Re: [REGRESSION] osnoise: "eventpoll: Replace rwlock with spinlock" causes ~50us noise spikes on isolated PREEMPT_RT cores

From: Crystal Wood

Date: Fri Mar 27 2026 - 17:20:27 EST

On Fri, 2026-03-27 at 20:36 +0200, Ionut Nechita (Wind River) wrote:
> From: Ionut Nechita <ionut.nechita@xxxxxxxxxxxxx>
>
> On Thu, 2026-03-27 at 08:44 +0100, Florian Bezdeka wrote:
> > A revert alone is not an option as it would bring back [1] and [2]
> > for all LTS releases that did not receive [3].
>
> Florian, Crystal, thanks for the feedback.
>
> I understand the revert concern regarding the CFS throttle deadlock.
> However, I want to clarify that the noise regression on isolated cores
> is a separate issue from the deadlock fixed by [3], and it remains
> unfixed even on linux-next which has [3] merged or not.

Nobody's saying that [3] would fix your issue. They're saying that the
deadlock issue is the reason why simply reverting the epoll change is
not acceptable, at least on kernels without [3].

> I've done extensive testing across multiple kernels to identify the
> exact mechanism. Here are the results.
>
> Tool: eBPF-based osnoise tracer (https://gitlab.com/rt-linux-tools/eosnoise)
> which uses perf_event_open() + epoll on each monitored CPU, combined
> with /proc/interrupts delta measurement.

I recommend sticking with the kernel's osnoise (with or without rtla).

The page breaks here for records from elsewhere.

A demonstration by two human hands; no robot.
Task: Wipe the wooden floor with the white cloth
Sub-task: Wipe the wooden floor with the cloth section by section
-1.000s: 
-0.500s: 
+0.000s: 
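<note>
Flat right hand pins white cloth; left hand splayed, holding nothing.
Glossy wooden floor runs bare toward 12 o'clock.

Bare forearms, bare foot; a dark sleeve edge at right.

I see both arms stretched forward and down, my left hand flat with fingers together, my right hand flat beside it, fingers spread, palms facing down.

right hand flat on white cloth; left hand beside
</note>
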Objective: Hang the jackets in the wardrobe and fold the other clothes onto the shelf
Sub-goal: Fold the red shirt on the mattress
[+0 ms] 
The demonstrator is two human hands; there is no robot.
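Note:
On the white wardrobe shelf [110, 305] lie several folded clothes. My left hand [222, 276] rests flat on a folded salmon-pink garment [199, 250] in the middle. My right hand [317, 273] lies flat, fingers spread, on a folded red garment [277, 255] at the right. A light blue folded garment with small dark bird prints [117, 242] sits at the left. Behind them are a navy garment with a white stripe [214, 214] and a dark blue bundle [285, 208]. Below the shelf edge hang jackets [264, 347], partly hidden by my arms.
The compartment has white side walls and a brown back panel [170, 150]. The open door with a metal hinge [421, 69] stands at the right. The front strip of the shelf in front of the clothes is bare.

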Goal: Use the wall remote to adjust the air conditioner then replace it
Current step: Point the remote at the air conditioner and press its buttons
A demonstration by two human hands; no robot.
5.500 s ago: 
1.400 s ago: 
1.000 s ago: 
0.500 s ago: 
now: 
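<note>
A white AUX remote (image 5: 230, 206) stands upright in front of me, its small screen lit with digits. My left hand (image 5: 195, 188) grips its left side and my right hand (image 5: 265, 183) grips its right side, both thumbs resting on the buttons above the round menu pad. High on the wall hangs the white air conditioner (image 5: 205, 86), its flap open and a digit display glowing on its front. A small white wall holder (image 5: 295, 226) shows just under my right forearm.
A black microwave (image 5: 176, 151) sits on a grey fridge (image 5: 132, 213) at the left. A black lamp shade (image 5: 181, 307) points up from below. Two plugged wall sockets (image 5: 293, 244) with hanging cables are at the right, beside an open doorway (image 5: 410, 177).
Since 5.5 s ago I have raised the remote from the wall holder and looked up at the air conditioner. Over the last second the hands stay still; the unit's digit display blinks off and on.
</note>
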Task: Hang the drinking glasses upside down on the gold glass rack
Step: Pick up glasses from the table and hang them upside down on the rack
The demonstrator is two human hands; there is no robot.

Besides the IPI issue, it doesn't look like eosnoise is being
maintained anymore, ever since osnoise went into the kernel.

> Setup:
> - Hardware: x86_64, SMT/HT enabled (CPUs 0-63)
> - Boot: nohz_full=1-16,33-48 isolcpus=nohz,domain,managed_irq,1-16,33-48
> rcu_nocbs=1-31,33-63 kthread_cpus=0,32 irqaffinity=17-31,49-63
> - Duration: 120s per test
>
> IRQ delta on isolated CPUs (representative CPU1, 120s sample):
>
> 6.12.79-rt 6.18.20-rt 7.0-rc5-next-rt 6.18.19-rt 7.0-rc5-next-rt
> spinlock spinlock spinlock rwlock(rev) rwlock(rev)
> RES (IPI): 324,279 323,864 321,594 0 1
> LOC (timer): 50,827 53,995 59,793 125,791 125,791
> IWI (irq work): 359,590 357,289 357,798 588,245 588,245
>
> osnoise on isolated CPUs (per 950ms sample):
>
> 6.12.79-rt 6.18.20-rt 7.0-rc5-next-rt 6.18.19-rt 7.0-rc5-next-rt
> spinlock spinlock spinlock rwlock(rev) rwlock(rev)
> MAX noise (ns): ~57,000 ~57,000 ~57,000 ~9 ~140
> IRQ/sample: ~7,280 ~7,030 ~7,020 ~1 ~961
> Thread/sample: ~6,330 ~6,090 ~6,090 ~1 ~1
> Availability: ~93.5% ~93.5% ~93.5% ~100% ~99.99%
>
> The smoking gun is RES (reschedule IPI): ~322,000 on every isolated CPU
> in 120 seconds with the spinlock, essentially zero with rwlock. That is
> ~2,680 reschedule IPIs per second hitting each isolated core.
>
> The mechanism: on PREEMPT_RT, spinlock_t becomes rt_mutex. When the
> eBPF osnoise tool (or any BPF/perf tool using epoll) calls
> epoll_ctl(EPOLL_CTL_ADD) for perf events on each CPU,

I don't see BPF calls from the inner loop of osnoise_main(). There are
BPF hooks for various interruptions... I'm guessing there's a loop
where each hook causes an IPI that causes another BPF hook. I
wouldn't have expected a wakeup for every sample, but it seems like
that's the default specified by libbpf (eosnoise doesn't set
sample_period).

> ep_poll_callback()
> runs under ep->lock (now rt_mutex) in IRQ context. The rt_mutex PI
> mechanism sends reschedule IPIs to wake waiters, which hit isolated
> cores. With rwlock, read_lock() in ep_poll_callback() does not generate
> cross-CPU IPIs.

Because it doesn't need to block in the first place (unless there's a
writer).

> Note on the tool: the eBPF osnoise tracer itself creates epoll activity
> on all CPUs via perf_event_open() + epoll_ctl(). This is representative
> of real-world scenarios where any BPF/perf monitoring tool, or system
> services like systemd/journald using epoll, would trigger the same
> regression on isolated cores.

Using BPF to hook IRQ entry/exit isn't representative of real-world
scenarios. Assuming I'm right about the underlying cause, this is an
issue with eosnoise, that the epoll change exacerbates.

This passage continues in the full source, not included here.